Alis Krisna terangkat. Tangan kanannya merangkul Ferdi–pemuda langsing yang putihnya keterlaluan, dan tangan kirinya merangkul Bima–pemuda gempal berpipi tembam. “Mereka berdua... sama...,” mata Krisna tertuju ke arahku. Seketika aku mengernyit ketika sudut bibirnya menyunggingkan senyum. “Rinjani?”

“Hm??” Aku mendelik dengan mulut penuh wortel, potongan terakhir yang kulahap semua.

“Udahlah... nggak usah sok-sokan, deh! Krisna udah milih kamuuu.” Alisku bertaut mendengar nada bicara Santi di kalimat terakhir. “Udah! Diskusi, yaa...!” Tuturnya yang sengak berubah manis setelah berhasil menyeret dan mendudukkan aku di hadapan tiga kaum adam yang kini menatapku dengan beragam ekspresi.

“Oiya... tadi aku bareng anak sastra yang jadi pembaca puisinya.”

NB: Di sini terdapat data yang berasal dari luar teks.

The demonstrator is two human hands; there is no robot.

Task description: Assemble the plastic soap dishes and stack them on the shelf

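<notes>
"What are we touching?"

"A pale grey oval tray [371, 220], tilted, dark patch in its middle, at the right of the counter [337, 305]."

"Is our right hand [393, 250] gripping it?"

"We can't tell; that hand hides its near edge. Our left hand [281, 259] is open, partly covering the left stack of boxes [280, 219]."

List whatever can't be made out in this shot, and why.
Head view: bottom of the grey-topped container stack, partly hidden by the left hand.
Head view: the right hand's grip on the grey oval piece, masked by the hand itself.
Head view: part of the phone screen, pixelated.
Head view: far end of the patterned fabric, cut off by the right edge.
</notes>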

Santi berjalan keluar, kemudian kembali dengan menggandeng seorang gadis. Mataku berbinar.

“Miaaa!”

Gadis itu tersenyum lebar saat aku memanggilnya. Ia ikut duduk di sampingku dan berbisik, mengungkapkan kebahagiannya saat tahu bahwa dia akan satu tim dengan Sang Pujaan Hati.

“Selamat diskusiiii,” ucap Santi tersenyum puas sambil berlalu meninggalkan kami.

Mia ambil suara mencairkan kebisuan yang terasa kaku. Ferdi mulai bertanya-tanya soal kompetisi. Mia yang telah berpengalaman mulai menjelaskan, kemudian ditimpali Bima dengan pertanyaan lain. Mengalirlah diskusi itu dipimpin oleh Mia yang memang memiliki keterampilan bicara yang cukup mumpuni. Kulirik pemuda yang sejak tadi tidak terlibat dalam interaksi. Dengan serius ia justru memilih membaca ketentuan yang ada di kertas padahal di depannya, ada orang yang bersedia menjelaskan panjang lebar, bahkan yang tidak ada di ketentuan sekalipun. Tidak menghargai sekali, pikirku.

“Ini puisi yang kamu pilih?” tanya Krisna seraya memperlihatkan halaman paling akhir. Sebuah puisi dari Sapardi Djoko Damono.

Dengan senyum ceria Mia mengangguk. Penjelasannya berlanjut pada teknik musikalisasi, dan sebagainya. Krisna tetap tak memperhatikan, membaca puisi itu dengan ekspresi datar. Setelah Mia mengatupkan bibir, Krisna menghela napas.